Processing Your Emotions is a Competitive Advantage
As a breed, founders tend to have gorgeous, big, beautiful brains. After working with thousands of founders, I think I'm well-qualified to make this statement. You are all unbelievably smart. You’re awesome at analyzing problems and coming up with solution after solution after solution. And there is no bias to action like a founder’s bias to action, as long as you know what action to take.
So a founder's psychology - your internal workstream - tends to involve a lot of thought. Thoughts that turn into actions. Thoughts that turn into actions. Thoughts that turn into actions. Your psychology skews heavily toward being almost all driven by, and centered around, cognition.
And for the most part, this is cool!! Like - this ends up working out for a while, again, because you’re all so smart. And your brains are so powerful, and so good at finding paths forward, through setback after setback. And your thoughts have gotten you this far, so why would you change tacks?
Well, a psychology that relies on brilliant thinking is indeed a brilliant system. But it’s not resilient - a single-threaded system is not a resilient system. Relying exclusively on your thinking to get you through every challenge your startup will bring you is actually a failure mode. Your thoughts can only bring you so far.
That’s because there's another component - an additional dataset - within your psychology that isn't being included in the workstream: Emotion.
And failing to incorporate emotion into your workstream is a problem because as it turns out, founders have a lot of feelings.
Listed above are SOME of the NORMAL emotions that founders feel.
It is NORMAL to feel any of these emotions.
It is NORMAL feel ALL of these emotions.
It’s NORMAL to cycle through every one of these feelings at a really high intensity in the span of a day, an hour, or even minute to minute.
These emotions are NORMAL. Normal. They’re okay. And you’re okay for feeling them. Founders at every stage and size feel feelings. If you think you’ll stop having feelings after you raise your next round or ship that next feature, then let me be the first person to tell you you’re wrong. Your startup will only get more complex from here, and the complexity of your problems will grow in size and scope to match. Your feelings will follow the same trajectory. Feeling feelings about your startup is not a problem now - and it won’t be later. Emotions aren’t bad, and they’re not wrong. They’re morally neutral. They don't mean you’re weak, or incapable, or any less of a founder.

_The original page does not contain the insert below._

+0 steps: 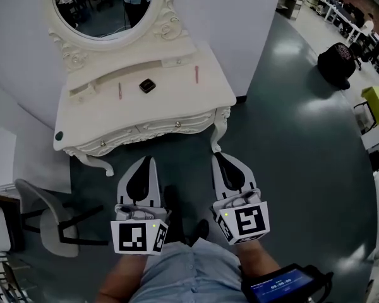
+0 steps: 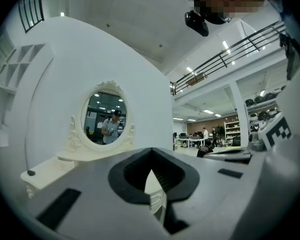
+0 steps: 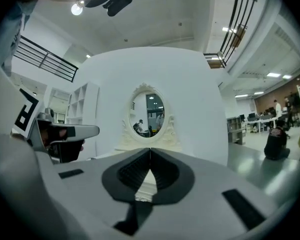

Feeling emotions means that you’re human.
Scale yourself by using emotion
Founders scale themselves when they learn how to use their emotions as data that drives action right alongside their thoughts.
Incorporating emotion into your psychological workstream builds a more resilient operating system, because now you're pulling more data - and more possibility - into your execution. Founders scale themselves when they learn to leverage their humanity to maximize the number of actions and solutions available to you.
Emotions are data. They’re information that we feel, sense, and perceive. Emotion is experienced in our bodies, whereas cognition is experienced in our minds. Thoughts and feelings are different datasets.
People have the idea that emotion is illogical, and this is simply not true. Emotion has a different logic than cognition does - it’s data that has a different purpose and carries a different signal than our thoughts. The logic of our emotions is equally valid and equally important. Our emotions tell us about the strength and safety we feel in our relationships to everything and everyone. Emotions give us information about what we need. And emotions carry signal about what’s deeply right for us - or wrong for us.
For example, maybe you feel disappointed in your lack of progress over the last few quarters. Your disappointment speaks to a high standard of execution you didn’t meet - the relationship you have to your highest vision of yourself. That’d be good to know! Your disappointment isn’t a bad thing if it gives you a map for who you’d like to become, even if your experience of it is uncomfortable.
Or maybe you’re angry at your cofounder for moving too slowly or being sloppy. Anger can be a really powerful way to clarify an expectation you have that you might not have communicated. That seems additive.
Maybe you feel sad that investors have rejected you, and you’re worried because your family is relying on your success. Well, you’re probably feeling sad in direct proportion to the amount of care and love you have for your family. That seems right. Good, even.
Emotions aren’t a problem - they’re data that speaks to our humanity. They add color to and richness to our lives, and really, really clear information about what steps to take next. You live in a world where there will never be enough information to know that you’re making the right decision. Bringing emotion into your psychological workstream - and balancing it with your thoughts - is you unlocking all the data available to make the best decisions you can for yourself and your startup.